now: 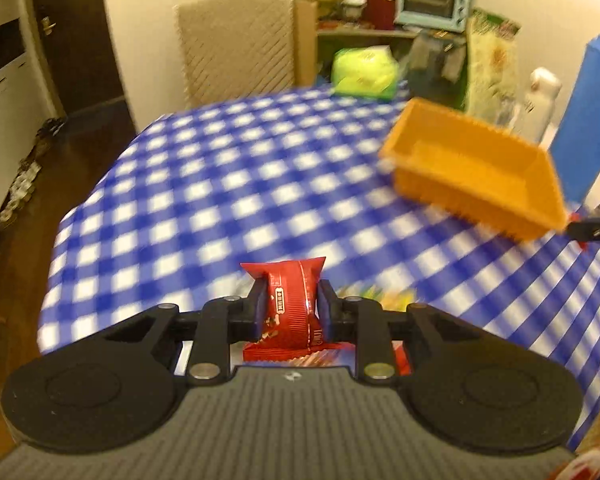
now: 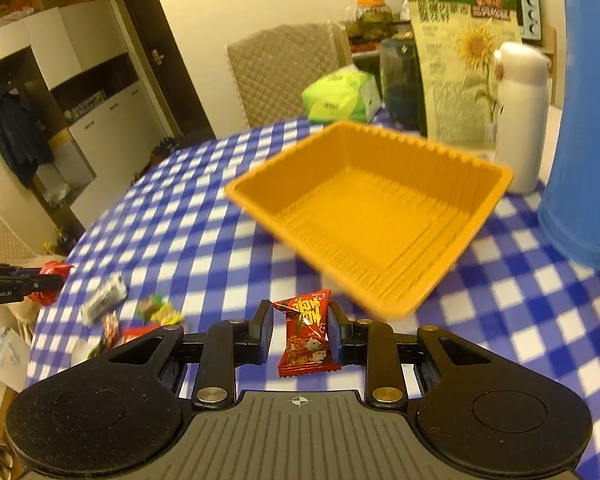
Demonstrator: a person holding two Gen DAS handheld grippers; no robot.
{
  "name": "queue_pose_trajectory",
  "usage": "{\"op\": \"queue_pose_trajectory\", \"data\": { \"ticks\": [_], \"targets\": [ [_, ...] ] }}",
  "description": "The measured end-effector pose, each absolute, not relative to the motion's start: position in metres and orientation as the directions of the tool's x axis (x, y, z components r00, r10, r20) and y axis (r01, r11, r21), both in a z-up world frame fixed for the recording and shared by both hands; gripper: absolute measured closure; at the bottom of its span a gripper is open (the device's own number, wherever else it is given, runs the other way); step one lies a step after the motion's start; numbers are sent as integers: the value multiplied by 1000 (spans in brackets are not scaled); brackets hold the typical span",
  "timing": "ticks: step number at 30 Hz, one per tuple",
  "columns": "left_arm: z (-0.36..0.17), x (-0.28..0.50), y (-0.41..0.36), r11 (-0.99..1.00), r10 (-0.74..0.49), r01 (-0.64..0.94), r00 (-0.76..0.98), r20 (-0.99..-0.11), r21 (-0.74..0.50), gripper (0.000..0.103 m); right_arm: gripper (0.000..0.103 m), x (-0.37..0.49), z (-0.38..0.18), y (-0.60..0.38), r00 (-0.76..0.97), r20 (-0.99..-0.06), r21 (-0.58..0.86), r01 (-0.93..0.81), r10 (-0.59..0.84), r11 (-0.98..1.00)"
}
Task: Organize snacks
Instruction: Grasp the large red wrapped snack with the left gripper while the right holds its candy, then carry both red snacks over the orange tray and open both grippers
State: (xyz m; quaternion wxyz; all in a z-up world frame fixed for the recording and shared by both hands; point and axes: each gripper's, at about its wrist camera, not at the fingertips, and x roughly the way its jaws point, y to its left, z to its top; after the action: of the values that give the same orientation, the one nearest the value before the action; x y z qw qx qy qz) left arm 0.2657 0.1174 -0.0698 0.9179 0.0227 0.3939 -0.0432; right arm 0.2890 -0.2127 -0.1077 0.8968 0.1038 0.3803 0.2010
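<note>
While both hands hung over the checked table point(image 1: 188, 184), each gripper pinched a wrapped snack. Left gripper point(image 1: 293, 307) clamped a red packet point(image 1: 294, 304) across its fat middle, wrapper puckered. Right gripper point(image 2: 300, 330) held a red candy point(image 2: 309, 330), the right pad against it, a gap showing on the left. Both looked light, soft, crinkly and slick, so I'd grip the body, not the crimped ends. Orange tray point(image 2: 380, 216) sat empty, far right. Loose snacks point(image 2: 132, 312) lay near left.
</note>
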Motion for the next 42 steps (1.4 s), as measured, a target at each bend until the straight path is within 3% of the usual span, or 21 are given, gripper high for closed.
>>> {"op": "queue_pose_trajectory", "data": {
  "ticks": [17,35,42],
  "targets": [
    [-63,398,-47,956,-248,285,654,-715,-71,79,74,367,-108,-244,673,-629,339,-212,389,917],
    [-110,465,-101,944,-250,321,561,-789,-71,78,74,408,-125,-258,671,-661,329,-145,337,933],
    [-110,463,-94,943,-250,327,567,-785,-64,71,74,412,-128,-255,664,-665,334,-145,342,931]
  ]
}}
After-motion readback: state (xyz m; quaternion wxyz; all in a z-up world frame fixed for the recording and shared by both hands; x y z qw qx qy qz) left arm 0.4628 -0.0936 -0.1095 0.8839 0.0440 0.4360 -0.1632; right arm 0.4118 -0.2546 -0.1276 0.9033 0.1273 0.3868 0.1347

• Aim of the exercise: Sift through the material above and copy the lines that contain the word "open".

• Response to this exercise:
  "description": "The measured end-effector pose, each absolute, not relative to the motion's start: position in metres and orientation as the directions of the tool's x axis (x, y, z components r00, r10, r20) and y axis (r01, r11, r21), both in a z-up world frame fixed for the recording and shared by both hands; gripper: absolute measured closure; at the bottom of its span a gripper is open (the device's own number, wherever else it is given, runs the other way); step one lies a step after the motion's start; numbers are sent as integers: the value multiplied by 1000 (spans in brackets are not scaled); brackets hold the typical span",
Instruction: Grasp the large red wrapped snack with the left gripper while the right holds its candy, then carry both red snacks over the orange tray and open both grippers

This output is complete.